▶ **WORK TASK**:
Your task is to print the listing exactly as it stands.

═══ DATA FOR REVIEW ═══

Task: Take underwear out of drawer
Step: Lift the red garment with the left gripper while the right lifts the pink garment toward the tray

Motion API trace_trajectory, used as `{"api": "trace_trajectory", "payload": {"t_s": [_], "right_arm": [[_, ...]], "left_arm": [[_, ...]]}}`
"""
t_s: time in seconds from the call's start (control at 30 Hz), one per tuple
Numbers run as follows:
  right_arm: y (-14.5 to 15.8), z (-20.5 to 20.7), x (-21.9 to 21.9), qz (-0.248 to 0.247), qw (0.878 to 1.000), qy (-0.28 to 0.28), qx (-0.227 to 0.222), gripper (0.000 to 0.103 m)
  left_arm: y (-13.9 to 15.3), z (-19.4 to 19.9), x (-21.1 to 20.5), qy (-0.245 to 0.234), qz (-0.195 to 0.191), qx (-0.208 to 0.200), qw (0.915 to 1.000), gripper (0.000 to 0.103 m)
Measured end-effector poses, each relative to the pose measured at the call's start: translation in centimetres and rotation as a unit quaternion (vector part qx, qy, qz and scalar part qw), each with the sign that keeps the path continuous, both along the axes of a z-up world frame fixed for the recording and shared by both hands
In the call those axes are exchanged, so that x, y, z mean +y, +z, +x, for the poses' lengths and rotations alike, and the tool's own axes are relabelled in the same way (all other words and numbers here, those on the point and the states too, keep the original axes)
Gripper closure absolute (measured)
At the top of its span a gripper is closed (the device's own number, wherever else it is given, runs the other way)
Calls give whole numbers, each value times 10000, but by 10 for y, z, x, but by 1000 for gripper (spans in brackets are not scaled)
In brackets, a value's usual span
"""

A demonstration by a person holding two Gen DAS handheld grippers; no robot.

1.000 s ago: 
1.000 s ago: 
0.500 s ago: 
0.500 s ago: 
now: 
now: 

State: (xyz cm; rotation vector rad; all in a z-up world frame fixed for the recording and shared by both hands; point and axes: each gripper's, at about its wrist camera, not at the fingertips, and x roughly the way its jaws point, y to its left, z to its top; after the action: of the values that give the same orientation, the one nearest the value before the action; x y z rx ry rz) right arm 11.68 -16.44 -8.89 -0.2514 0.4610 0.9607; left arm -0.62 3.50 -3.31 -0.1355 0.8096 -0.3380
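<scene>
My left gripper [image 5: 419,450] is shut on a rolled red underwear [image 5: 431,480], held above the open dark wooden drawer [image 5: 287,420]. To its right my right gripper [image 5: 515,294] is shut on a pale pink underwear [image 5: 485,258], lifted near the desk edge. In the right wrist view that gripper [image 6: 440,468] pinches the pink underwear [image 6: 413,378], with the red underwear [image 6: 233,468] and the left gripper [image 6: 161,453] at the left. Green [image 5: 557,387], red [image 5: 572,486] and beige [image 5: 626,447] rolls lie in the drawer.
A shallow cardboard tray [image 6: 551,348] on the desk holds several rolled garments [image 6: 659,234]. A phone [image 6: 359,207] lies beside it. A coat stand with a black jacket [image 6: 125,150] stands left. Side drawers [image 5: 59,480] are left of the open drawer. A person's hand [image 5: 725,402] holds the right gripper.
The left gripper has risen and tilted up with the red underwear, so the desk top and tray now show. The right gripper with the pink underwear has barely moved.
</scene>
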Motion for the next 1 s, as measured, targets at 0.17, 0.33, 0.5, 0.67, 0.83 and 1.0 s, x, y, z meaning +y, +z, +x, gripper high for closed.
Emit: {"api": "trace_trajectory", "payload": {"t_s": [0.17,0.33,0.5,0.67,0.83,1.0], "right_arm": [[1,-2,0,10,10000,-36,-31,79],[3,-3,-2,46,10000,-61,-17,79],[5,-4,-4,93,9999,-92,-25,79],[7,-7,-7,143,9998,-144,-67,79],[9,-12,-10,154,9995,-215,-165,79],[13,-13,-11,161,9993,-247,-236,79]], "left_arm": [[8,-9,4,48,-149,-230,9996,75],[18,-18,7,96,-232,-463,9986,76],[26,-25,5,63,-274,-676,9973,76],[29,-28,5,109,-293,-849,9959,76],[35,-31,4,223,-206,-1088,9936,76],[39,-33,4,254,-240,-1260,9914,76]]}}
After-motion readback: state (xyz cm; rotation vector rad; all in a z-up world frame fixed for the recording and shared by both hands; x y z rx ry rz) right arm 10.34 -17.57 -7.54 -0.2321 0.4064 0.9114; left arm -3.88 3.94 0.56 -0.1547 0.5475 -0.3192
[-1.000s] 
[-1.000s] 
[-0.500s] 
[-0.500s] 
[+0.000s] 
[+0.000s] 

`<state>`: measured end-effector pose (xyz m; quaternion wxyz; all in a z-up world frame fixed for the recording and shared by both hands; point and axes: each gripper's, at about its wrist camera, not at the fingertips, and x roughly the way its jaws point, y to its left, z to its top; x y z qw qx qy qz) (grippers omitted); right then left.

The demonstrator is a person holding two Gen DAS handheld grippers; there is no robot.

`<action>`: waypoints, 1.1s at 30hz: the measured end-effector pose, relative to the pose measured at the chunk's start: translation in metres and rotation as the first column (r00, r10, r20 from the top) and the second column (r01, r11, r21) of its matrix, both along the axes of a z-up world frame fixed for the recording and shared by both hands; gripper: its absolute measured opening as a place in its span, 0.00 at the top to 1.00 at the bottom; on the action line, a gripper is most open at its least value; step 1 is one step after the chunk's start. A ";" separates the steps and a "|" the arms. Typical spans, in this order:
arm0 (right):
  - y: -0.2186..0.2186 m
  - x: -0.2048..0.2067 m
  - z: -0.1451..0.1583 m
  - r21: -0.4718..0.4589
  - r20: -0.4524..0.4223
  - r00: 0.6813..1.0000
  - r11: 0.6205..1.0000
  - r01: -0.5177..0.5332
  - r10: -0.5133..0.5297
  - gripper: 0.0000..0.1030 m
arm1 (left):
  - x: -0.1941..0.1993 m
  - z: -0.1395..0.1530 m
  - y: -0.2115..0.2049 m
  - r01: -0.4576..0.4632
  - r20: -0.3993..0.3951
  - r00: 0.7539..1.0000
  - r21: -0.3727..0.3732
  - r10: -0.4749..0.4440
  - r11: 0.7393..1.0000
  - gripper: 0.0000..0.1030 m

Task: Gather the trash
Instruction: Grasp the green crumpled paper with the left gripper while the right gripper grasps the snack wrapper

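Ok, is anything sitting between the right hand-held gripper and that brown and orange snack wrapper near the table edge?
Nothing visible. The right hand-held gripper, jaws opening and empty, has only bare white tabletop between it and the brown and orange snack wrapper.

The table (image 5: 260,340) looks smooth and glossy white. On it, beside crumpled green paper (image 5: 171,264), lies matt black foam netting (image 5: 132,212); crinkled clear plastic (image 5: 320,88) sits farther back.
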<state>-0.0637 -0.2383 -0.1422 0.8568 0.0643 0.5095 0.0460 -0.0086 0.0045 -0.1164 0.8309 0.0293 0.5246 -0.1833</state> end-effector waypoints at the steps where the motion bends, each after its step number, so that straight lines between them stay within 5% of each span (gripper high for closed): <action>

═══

▶ **EXERCISE OUTPUT**:
Task: Take underwear out of drawer
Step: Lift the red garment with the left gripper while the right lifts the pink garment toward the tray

Motion API trace_trajectory, used as `{"api": "trace_trajectory", "payload": {"t_s": [_], "right_arm": [[_, ...]], "left_arm": [[_, ...]]}}`
"""
t_s: time in seconds from the call's start (control at 30 Hz), one per tuple
Numbers run as follows:
  right_arm: y (-14.5 to 15.8), z (-20.5 to 20.7), x (-21.9 to 21.9), qz (-0.248 to 0.247), qw (0.878 to 1.000), qy (-0.28 to 0.28), qx (-0.227 to 0.222), gripper (0.000 to 0.103 m)
  left_arm: y (-13.9 to 15.3), z (-19.4 to 19.9), x (-21.1 to 20.5), qy (-0.245 to 0.234), qz (-0.195 to 0.191), qx (-0.208 to 0.200), qw (0.915 to 1.000), gripper (0.000 to 0.103 m)
Measured end-effector poses, each relative to the pose measured at the call's start: translation in centimetres and rotation as a unit quaternion (vector part qx, qy, qz and scalar part qw), each with the sign that keeps the path continuous, both along the axes of a z-up world frame fixed for the recording and shared by both hands
In the call those axes are exchanged, so that x, y, z mean +y, +z, +x, for the poses' lengths and rotations alike, and the tool's own axes are relabelled in the same way (all other words and numbers here, those on the point and the states too, keep the original axes)
Gripper closure absolute (measured)
At the top of its span a gripper is closed (the device's own number, wherever else it is given, runs the other way)
Calls give whole numbers, each value times 10000, but by 10 for y, z, x, but by 1000 for gripper (spans in brackets are not scaled)
In brackets, a value's usual span
"""

A demonstration by a person holding two Gen DAS handheld grippers; no robot.

1.000 s ago: 
1.000 s ago: 
0.500 s ago: 
0.500 s ago: 
now: 
now: 

State: (xyz cm; rotation vector rad; all in a z-up world frame fixed for the recording and shared by both hands; point and axes: each gripper's, at about its wrist camera, not at the fingertips, and x roughly the way its jaws point, y to its left, z to its top; after the action: of the values that give the same orientation, the one nearest the value before the action; x y z rx ry rz) right arm 11.68 -16.44 -8.89 -0.2514 0.4610 0.9607; left arm -0.62 3.50 -3.31 -0.1355 0.8096 -0.3380
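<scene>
My left gripper [image 5: 419,450] is shut on a rolled red underwear [image 5: 431,480], held above the open dark wooden drawer [image 5: 287,420]. To its right my right gripper [image 5: 515,294] is shut on a pale pink underwear [image 5: 485,258], lifted near the desk edge. In the right wrist view that gripper [image 6: 440,468] pinches the pink underwear [image 6: 413,378], with the red underwear [image 6: 233,468] and the left gripper [image 6: 161,453] at the left. Green [image 5: 557,387], red [image 5: 572,486] and beige [image 5: 626,447] rolls lie in the drawer.
A shallow cardboard tray [image 6: 551,348] on the desk holds several rolled garments [image 6: 659,234]. A phone [image 6: 359,207] lies beside it. A coat stand with a black jacket [image 6: 125,150] stands left. Side drawers [image 5: 59,480] are left of the open drawer. A person's hand [image 5: 725,402] holds the right gripper.
The left gripper has risen and tilted up with the red underwear, so the desk top and tray now show. The right gripper with the pink underwear has barely moved.
</scene>
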Motion for the next 1 s, as measured, targets at 0.17, 0.33, 0.5, 0.67, 0.83 and 1.0 s, x, y, z meaning +y, +z, +x, gripper high for closed.
Emit: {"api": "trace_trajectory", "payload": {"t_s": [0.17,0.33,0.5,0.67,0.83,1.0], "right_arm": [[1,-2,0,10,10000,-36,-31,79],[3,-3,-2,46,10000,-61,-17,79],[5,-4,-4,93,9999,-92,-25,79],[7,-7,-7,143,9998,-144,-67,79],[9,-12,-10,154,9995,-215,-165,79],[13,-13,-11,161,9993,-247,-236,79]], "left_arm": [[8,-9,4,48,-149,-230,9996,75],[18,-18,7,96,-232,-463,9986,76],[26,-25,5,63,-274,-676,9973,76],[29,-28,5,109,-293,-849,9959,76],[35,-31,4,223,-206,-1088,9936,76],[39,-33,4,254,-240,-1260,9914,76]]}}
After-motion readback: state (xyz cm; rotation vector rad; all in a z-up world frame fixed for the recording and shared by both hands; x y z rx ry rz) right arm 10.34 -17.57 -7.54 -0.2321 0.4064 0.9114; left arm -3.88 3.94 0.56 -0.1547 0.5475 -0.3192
[-1.000s] 
[-1.000s] 
[-0.500s] 
[-0.500s] 
[+0.000s] 
[+0.000s] 

`<state>`: measured end-effector pose (xyz m; quaternion wxyz; all in a z-up world frame fixed for the recording and shared by both hands; point and axes: each gripper's, at about its wrist camera, not at the fingertips, and x roughly the way its jaws point, y to its left, z to its top; x y z qw qx qy qz) (grippers omitted); right then left.

The demonstrator is a person holding two Gen DAS handheld grippers; there is no robot.

`<action>`: waypoints, 1.1s at 30hz: the measured end-effector pose, relative to the pose measured at the chunk's start: translation in metres and rotation as the first column (r00, r10, r20 from the top) and the second column (r01, r11, r21) of its matrix, both along the axes of a z-up world frame fixed for the recording and shared by both hands; gripper: its absolute measured opening as a place in its span, 0.00 at the top to 1.00 at the bottom; on the action line, a gripper is most open at its least value; step 1 is one step after the chunk's start. A ";" separates the steps and a "|" the arms. Typical spans, in this order:
arm0 (right):
  - y: -0.2186..0.2186 m
  - x: -0.2048..0.2067 m
  - z: -0.1451..0.1583 m
  - r21: -0.4718..0.4589
  - r20: -0.4524..0.4223
  - r00: 0.6813..1.0000
  - r11: 0.6205..1.0000
  - r01: -0.5177..0.5332
  - r10: -0.5133..0.5297
  - gripper: 0.0000..0.1030 m
arm1 (left):
  - x: -0.1941..0.1993 m
  - z: -0.1395..0.1530 m
  - y: -0.2115..0.2049 m
  - r01: -0.4576..0.4632
  - r20: -0.3993..0.3951
  - r00: 0.7539..1.0000
  - r21: -0.3727..0.3732
  - r10: -0.4749..0.4440
  - r11: 0.7393..1.0000
  - gripper: 0.0000..0.1030 m

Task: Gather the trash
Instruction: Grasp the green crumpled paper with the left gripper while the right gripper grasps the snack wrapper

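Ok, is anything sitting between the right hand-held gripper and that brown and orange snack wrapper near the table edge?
Nothing visible. The right hand-held gripper, jaws opening and empty, has only bare white tabletop between it and the brown and orange snack wrapper.

The table (image 5: 260,340) looks smooth and glossy white. On it, beside crumpled green paper (image 5: 171,264), lies matt black foam netting (image 5: 132,212); crinkled clear plastic (image 5: 320,88) sits farther back.
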<state>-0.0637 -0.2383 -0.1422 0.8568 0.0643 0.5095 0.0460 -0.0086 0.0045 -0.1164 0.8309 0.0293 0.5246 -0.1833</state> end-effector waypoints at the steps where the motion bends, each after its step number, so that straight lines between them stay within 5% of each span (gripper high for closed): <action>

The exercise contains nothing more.